Too long; did not read
Run the code in my github repository here.
True Story Follows
I’ve been grinding on my one rep max calculator in association with OneRepMaxCalculator.com, but I’ve been finding that the input needs to be more sterile than I’d like in order for the algorithm to work. Additionally, the algorithm runs pretty slow (maybe about an hour to process 20 seconds of video).
I learned previously that the way to optimize such problems was to take advantage of the known constraints of your use case as much as possible. You can check out my other blog post about the brute force method in which I was detecting barbells, but I recently revisited the problem to see if I could find more known constraints to take advantage of. What I realized I hadn’t taken advantage of was to examine the entire video at once rather than a frame at a time. In the case of a barbell moving up and down in a fairly identical pattern, you could imagine that if you have the video converted to motion detection, you could create a union of all the frames into one, and ideally you would have one large rectangle in the center of the screen representing the range of motion of the barbell.
Unfortunately, this didn’t work. The reason is that too much noise existed in the video because of a shaky camera, so you end up creating a union of pixels filling up most of the screen.
However, it dawned on me that the motion of the barbell should be different from the rest of the motion. In the case of the latter, the motion detection resulted from the camera moving back and forth while the former was the result of an object actually moving across the screen with a given velocity.
My hypothesis, then, was that we could examine a set of frames through time and have motion cancel each other out. The results were pretty solid.
Before delving into any further explanation, you can see the progression of the algorithm below:
Basic Motion Detection
Motion Detection with shakiness removed
Motion Detection with artificial shakiness to cancel out more motion
You can examine the code itself on my Github repo, but here’s the idea:
For basic motion detection, take 3 frames. Get 2 resultant differential frames. Exclusive OR the two resultant frames. This will output colored pixels representing motion detection. This was the foundation for the barbell detection algorithm that followed.
For all the complexity that I later added, it was well worth making the motion detection a bit more intelligent. The idea is that as we traverse through motion detection frames, we can examine the past second (or whatever time length – this should vary based on what you’re trying to detect and what sort of speed you expect it to have), and from there we can subtract all of the previous motion from the current frame’s motion. In this way, shakiness will get cancelled out, but an object that’s moving across the screen will be unaffected.

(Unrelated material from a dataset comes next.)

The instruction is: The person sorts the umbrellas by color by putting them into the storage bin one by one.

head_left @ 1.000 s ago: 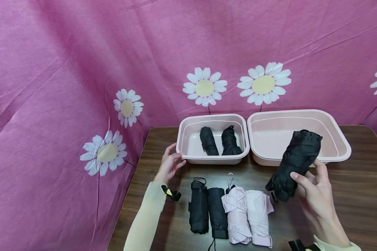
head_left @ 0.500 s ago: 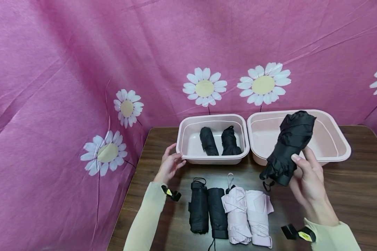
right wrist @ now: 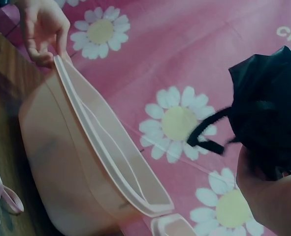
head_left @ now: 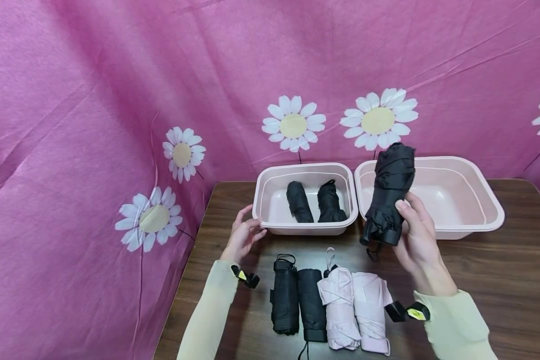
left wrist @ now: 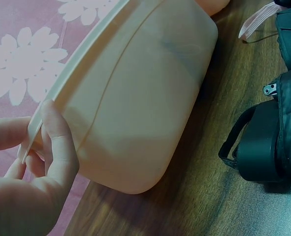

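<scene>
My right hand [head_left: 418,237] grips a folded black umbrella [head_left: 392,185], held up in front of the right-hand pink bin [head_left: 472,232]. A dark wrist strap loop dangles from its lower end. At the left, my left hand [head_left: 243,237] pinches the front left corner of the smaller pink bin [head_left: 306,230]; in the left wrist view fingers [left wrist: 59,132] lie on both sides of its rim. Inside that bin are two black folded umbrellas, one at the left [head_left: 299,202] and one at the right [head_left: 329,202].
Two black folded umbrellas [head_left: 285,300] [head_left: 312,305] and two pale pink ones [head_left: 339,310] [head_left: 370,312] lie side by side on the wooden table [head_left: 513,280], in front of the bins. Behind hangs a pink cloth [head_left: 234,75] with white daisies.
My right hand has carried the black umbrella left and upward, from over the right-hand bin's front toward the gap between the bins. The left hand has stayed on the rim.
</scene>
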`<state>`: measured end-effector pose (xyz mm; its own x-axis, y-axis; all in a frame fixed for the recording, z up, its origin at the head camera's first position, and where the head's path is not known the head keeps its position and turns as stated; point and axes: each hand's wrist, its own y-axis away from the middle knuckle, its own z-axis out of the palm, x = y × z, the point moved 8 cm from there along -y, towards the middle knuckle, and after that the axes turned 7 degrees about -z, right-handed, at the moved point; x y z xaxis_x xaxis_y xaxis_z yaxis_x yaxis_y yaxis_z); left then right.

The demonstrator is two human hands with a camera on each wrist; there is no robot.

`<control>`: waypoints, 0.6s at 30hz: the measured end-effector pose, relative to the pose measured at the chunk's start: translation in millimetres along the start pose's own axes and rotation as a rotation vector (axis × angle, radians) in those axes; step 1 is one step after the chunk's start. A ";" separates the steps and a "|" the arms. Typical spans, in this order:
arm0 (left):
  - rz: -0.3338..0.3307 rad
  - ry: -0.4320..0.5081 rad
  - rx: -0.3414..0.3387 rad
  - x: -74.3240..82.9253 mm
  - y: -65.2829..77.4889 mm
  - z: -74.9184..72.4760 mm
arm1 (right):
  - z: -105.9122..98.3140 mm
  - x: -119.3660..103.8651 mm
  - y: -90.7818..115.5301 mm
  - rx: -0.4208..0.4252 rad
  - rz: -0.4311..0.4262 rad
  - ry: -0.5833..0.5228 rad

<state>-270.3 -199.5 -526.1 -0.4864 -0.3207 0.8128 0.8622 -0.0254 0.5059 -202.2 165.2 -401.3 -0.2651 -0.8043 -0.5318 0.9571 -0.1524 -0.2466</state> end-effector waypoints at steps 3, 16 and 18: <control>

This worked extremely well and left me with only a little bit of remaining noise. So I took it one step further from there and took the noise from the previous frames and just arbitrarily shook it a little bit more and spreading the noise left and right, up and down.
Here we can see the aggregation of motion by column, the union of all motion across all frames, and a frame from the original video. From here I should be able to find some efficient methods for finding the barbell’s width.
From here I can re-approach the problem of getting a bounded box of motion, but the above solution might be generic enough to help solve some other problems.